At SpecStory, we’re focused on helping teams build software. And of course, we ourselves are a team that’s building software. So we get to live through the same roller coaster rides as all of you as we adopt AI codegen in our workflows.
One question we ask ourselves is what are we building that’s defensible? What’s actually worth building. Especially given that in many cases, software that used to take weeks or months to code and ship can now be built in days or hours. Along these lines, Lenny shared a video from Alex Komoroske where he argues that in the age of AI, taste is the most important thing.
I’d like to take a slightly different angle on this because taste is subjective, taste is inactionable, taste is whimsical, and taste is something you have or you don’t.
Something more concrete than taste, and something that we can all practice, is caring. Caring deeply about who we’re building for, what they’re trying to accomplish, the pains, challenges, and triumphs they face, and the small interactions that make all of these things better.
Taste
Comes from within.
If you don’t like it, tough.
Can change as the wind blows.
Form > Function
Caring
Focuses on others.
If you don’t like it, tell me.
Can be steadfast as everything else changes.
Function > Form
PostHog, which we use for free today, proactively sent me this email which anticipates my concerns and addresses them directly and helpfully.
Caring is a way to generate long term value. One of the best examples of this is Amazon, a company obsessed with caring (about customers). In most cases you’d be hard pressed to argue that Amazon has great taste— their UI designs have been utilitarian since day 1, AWS services all emphasize function over form, and their brand identity is practically nonexistent. Yet, despite this lack of aesthetic refinement, Amazon’s relentless obsession with customers has made it one of the most successful companies in history.
Now I’m presenting these at odds with each other and making the case for caring. But we can find examples of companies that have won on taste alone— every successful luxury brand. And we can find examples of companies that have a blend of both. Apple is known for its taste (along with its “you’re holding it wrong” attitude), but they clearly care about all the details that make their products usable and useful for their customers.

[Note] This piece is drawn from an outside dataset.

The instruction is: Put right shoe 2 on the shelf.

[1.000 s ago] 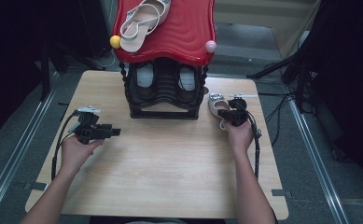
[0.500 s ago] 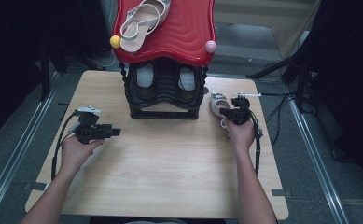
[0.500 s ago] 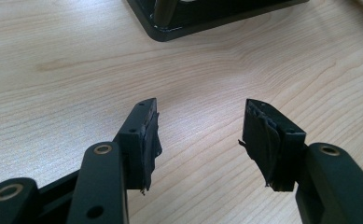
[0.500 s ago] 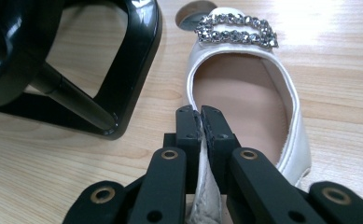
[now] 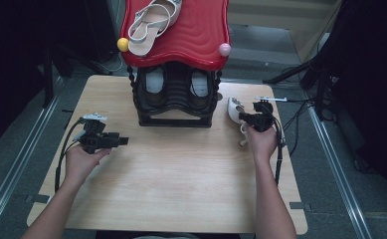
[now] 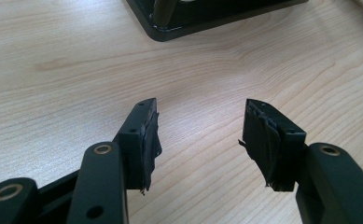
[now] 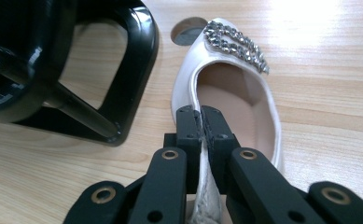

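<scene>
White shoe (image 7: 230, 88) lies lengthwise, toe pointing away from right gripper (image 7: 201, 126).

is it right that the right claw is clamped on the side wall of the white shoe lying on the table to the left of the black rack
Not quite: the white shoe lies to the right of the black rack, as the high view shows. The rest holds: the right claw is clamped on its side wall, with the shoe on the table.
</scene>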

But here’s the rub— you can’t care about everything. When I talk about Amazon as a caring company, I mean that strictly with respect to their customers. They are notoriously uncaring about their warehouse workers and their employees. Or said another way, for better or worse they put their customers’ needs far ahead of their employees’.

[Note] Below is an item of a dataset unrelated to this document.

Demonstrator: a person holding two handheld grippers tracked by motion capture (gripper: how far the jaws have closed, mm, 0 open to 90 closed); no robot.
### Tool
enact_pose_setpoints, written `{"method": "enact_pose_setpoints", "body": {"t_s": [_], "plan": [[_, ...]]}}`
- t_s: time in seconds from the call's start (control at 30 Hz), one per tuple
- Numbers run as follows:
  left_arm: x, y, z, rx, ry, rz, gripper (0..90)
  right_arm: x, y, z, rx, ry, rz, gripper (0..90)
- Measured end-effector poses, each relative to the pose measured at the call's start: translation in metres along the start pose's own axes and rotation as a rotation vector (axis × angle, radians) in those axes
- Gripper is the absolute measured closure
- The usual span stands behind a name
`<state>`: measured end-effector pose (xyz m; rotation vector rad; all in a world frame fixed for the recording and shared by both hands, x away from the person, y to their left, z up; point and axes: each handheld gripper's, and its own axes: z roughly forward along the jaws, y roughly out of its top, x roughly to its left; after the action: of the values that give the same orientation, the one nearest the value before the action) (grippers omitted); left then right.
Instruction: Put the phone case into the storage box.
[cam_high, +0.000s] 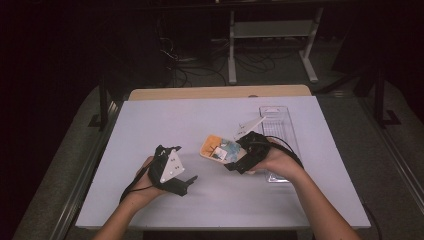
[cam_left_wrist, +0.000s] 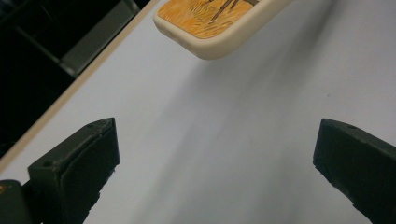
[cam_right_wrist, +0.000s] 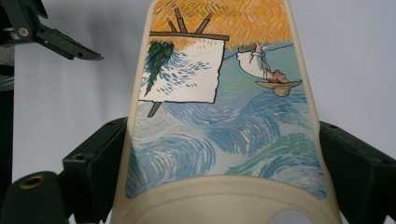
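While the right gripper (cam_right_wrist: 224, 177) clamps the painted phone case (cam_right_wrist: 224, 116), left gripper (cam_left_wrist: 215, 172) jaws apart, clear tray (cam_high: 280, 125) beside.

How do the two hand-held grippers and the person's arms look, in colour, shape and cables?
Both are black. The left hand-held gripper carries a pale grey three-cornered plate with small dark marks, and a black cable trails from it. The right hand-held gripper has a similar plate and a looping black cable. The jaws are blocky with flat pads. The forearms are bare; no sleeves show.
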<state>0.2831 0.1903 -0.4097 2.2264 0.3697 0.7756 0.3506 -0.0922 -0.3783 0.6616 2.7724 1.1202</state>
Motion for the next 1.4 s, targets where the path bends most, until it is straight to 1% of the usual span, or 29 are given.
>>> {"method": "enact_pose_setpoints", "body": {"t_s": [0.1, 0.13, 0.2, 0.23, 0.27, 0.3, 0.33, 0.37, 0.4, 0.43, 0.47, 0.5, 0.67, 0.77, 0.8, 0.83, 0.9, 1.03, 1.07, 1.1, 1.17, 1.2, 1.3, 1.37, 1.4], "plan": [[-0.003, 0.001, 0.001, 0.001, 0.014, 0.026, 0.0, 0.0, 0.0, 0.0, -0.001, -0.002, -0.004, 10.2], [-0.005, 0.001, 0.002, -0.001, 0.018, 0.026, 0.0, 0.0, 0.0, 0.0, 0.0, -0.001, -0.003, 10.2], [-0.006, 0.001, 0.002, 0.007, 0.027, 0.049, 0.0, 0.0, 0.0, 0.001, 0.001, 0.002, -0.005, 10.2], [-0.008, 0.001, 0.004, -0.015, 0.033, 0.031, 0.0, 0.0, 0.0, 0.001, 0.003, 0.003, -0.005, 10.2], [-0.007, 0.001, 0.002, 0.014, 0.037, 0.064, 0.0, 0.001, 0.0, 0.001, 0.004, 0.003, -0.005, 10.2], [-0.008, 0.002, 0.002, 0.019, 0.042, 0.071, 0.0, 0.001, 0.0, 0.001, 0.003, 0.004, -0.004, 10.2], [-0.009, 0.002, 0.002, 0.01, 0.051, 0.074, 0.0, 0.001, 0.0, 0.001, 0.001, 0.003, -0.006, 10.2], [-0.009, 0.002, 0.002, 0.021, 0.051, 0.091, 0.0, 0.001, 0.0, 0.001, 0.001, 0.003, -0.004, 10.2], [-0.009, 0.001, 0.002, 0.015, 0.06, 0.097, 0.0, 0.0, 0.0, 0.0, 0.0, 0.003, -0.003, 10.2], [-0.01, 0.001, 0.002, 0.023, 0.068, 0.108, 0.0, 0.0, 0.0, 0.0, 0.001, 0.003, -0.004, 10.2], [-0.011, 0.001, 0.003, 0.013, 0.076, 0.112, 0.0, 0.0, 0.0, 0.001, 0.001, 0.003, -0.004, 10.2], [-0.011, 0.001, 0.003, 0.013, 0.083, 0.129, 0.0, 0.001, 0.0, 0.001, 0.001, 0.002, -0.005, 10.2], [-0.015, 0.001, 0.004, 0.007, 0.12, 0.173, 0.0, 0.0, 0.0, 0.001, 0.0, 0.007, -0.008, 10.2], [-0.018, 0.001, 0.005, 0.009, 0.156, 0.218, 0.0, 0.001, 0.001, 0.002, 0.001, 0.01, -0.009, 10.2], [-0.019, 0.002, 0.005, 0.008, 0.165, 0.227, 0.0, 0.001, 0.001, 0.002, 0.0, 0.01, -0.009, 10.2], [-0.019, 0.002, 0.004, 0.011, 0.18, 0.251, 0.0, 0.001, 0.001, 0.002, 0.001, 0.01, -0.009, 10.2], [-0.021, 0.002, 0.004, 0.006, 0.198, 0.26, 0.0, 0.002, 0.001, 0.002, 0.002, 0.011, -0.008, 10.2], [-0.024, 0.003, 0.003, 0.019, 0.236, 0.307, 0.0, 0.002, 0.001, 0.002, 0.001, 0.01, -0.009, 10.2], [-0.024, 0.003, 0.003, 0.019, 0.236, 0.307, 0.0, 0.002, 0.001, 0.002, 0.001, 0.011, -0.009, 10.2], [-0.026, 0.002, 0.003, 0.02, 0.255, 0.327, 0.0, 0.002, 0.001, 0.002, -0.001, 0.012, -0.012, 10.2], [-0.029, 0.002, 0.003, 0.028, 0.263, 0.344, 0.0, 0.003, 0.001, 0.002, -0.002, 0.011, -0.014, 10.2], [-0.03, 0.001, 0.005, 0.015, 0.282, 0.359, 0.0, 0.003, 0.001, 0.002, -0.004, 0.012, -0.015, 10.2], [-0.034, 0.001, 0.007, 0.024, 0.292, 0.388, 0.0, 0.003, 0.001, 0.003, -0.004, 0.013, -0.015, 10.2], [-0.036, 0.0, 0.009, 0.035, 0.302, 0.424, 0.0, 0.002, 0.001, 0.003, -0.004, 0.015, -0.014, 10.2], [-0.037, 0.0, 0.01, 0.038, 0.316, 0.44, 0.0, 0.002, 0.001, 0.003, -0.004, 0.016, -0.013, 10.2]]}}
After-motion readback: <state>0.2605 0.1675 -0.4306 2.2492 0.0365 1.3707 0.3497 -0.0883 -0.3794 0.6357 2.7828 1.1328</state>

For SpecStory, caring is our approach. Specifically, we care deeply about the people who are breaking new ground today using AI code generation to build software. And this means sweating over issues they encounter when using our extension in the wild (even if that means that they’re saving multi-directory Workspaces as files while running Cursor on Windows with WSL). In fact we think of fixing real world issues as one way of creating value in SpecStory above and beyond what anyone could do if they just prompted an AI coding agent to “make a Cursor extension to save and share chat histories.”
But things move fast, and the world evolves quickly, so we need to get even clearer about what we care about. What happens when software is built in new ways, beyond the current AI codegen tools? What happens if we’re wrong about the timeframe for the widespread adoption of coding agents? What happens when different groups of AI-powered software builders have diverging needs?

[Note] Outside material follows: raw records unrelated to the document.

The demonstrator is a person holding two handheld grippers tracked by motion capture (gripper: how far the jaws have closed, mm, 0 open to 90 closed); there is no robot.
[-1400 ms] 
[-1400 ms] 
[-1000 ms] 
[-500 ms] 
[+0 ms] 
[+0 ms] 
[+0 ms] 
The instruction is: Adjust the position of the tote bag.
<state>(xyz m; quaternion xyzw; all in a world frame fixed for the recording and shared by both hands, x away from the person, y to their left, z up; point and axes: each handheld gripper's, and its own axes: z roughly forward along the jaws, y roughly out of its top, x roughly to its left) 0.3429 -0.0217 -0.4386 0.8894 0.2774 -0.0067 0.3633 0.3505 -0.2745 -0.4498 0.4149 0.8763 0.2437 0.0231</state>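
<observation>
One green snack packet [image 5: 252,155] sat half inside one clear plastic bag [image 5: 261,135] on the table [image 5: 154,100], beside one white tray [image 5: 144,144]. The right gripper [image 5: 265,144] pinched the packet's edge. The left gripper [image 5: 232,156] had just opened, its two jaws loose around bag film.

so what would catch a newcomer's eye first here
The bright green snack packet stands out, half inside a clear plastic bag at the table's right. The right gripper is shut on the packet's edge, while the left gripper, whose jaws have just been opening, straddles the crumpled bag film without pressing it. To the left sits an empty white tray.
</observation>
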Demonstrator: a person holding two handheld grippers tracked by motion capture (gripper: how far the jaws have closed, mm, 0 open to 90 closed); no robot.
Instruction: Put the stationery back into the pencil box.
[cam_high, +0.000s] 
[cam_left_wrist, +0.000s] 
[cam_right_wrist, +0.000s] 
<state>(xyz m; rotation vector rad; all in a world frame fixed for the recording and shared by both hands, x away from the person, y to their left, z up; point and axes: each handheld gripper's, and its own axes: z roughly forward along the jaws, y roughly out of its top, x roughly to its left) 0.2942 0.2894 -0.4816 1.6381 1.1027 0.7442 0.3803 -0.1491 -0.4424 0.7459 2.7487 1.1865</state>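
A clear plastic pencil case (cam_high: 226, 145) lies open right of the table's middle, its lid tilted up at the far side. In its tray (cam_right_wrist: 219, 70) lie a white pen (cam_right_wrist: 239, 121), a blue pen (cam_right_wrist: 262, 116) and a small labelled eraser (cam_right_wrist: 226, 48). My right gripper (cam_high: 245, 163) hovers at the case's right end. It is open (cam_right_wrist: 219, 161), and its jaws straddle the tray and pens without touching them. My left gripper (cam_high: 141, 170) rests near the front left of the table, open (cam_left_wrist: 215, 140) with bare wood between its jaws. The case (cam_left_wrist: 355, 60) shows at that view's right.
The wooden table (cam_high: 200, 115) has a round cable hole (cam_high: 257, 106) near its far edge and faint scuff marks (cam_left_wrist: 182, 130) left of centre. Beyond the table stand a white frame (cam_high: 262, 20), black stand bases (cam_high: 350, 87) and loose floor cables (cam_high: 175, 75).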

We all need to figure out our path to creating long term value, and there are examples to draw on where tastemaking or caring, obsessively, have lead to that value. But I’d argue that “be tasteful” is less actionable than “be caring”.
I love the advice to "be caring," and I do think it's very helpful in business — maybe even a "superpower," whatever that is. But I also think having taste is a skill that can be developed just like caring is a skill. Taste comes from thinking, researching, and experimenting. It's not something you're born with like blue eyes. It's something you cultivate, something you develop, like a good backhand. We have natural limits to both caring and having taste that come from who knows where - education? environment? genetics? But taste is no more set by destiny then our capacity to care. They are, in a way, the same thing. Each is about making choices and assigning priorities.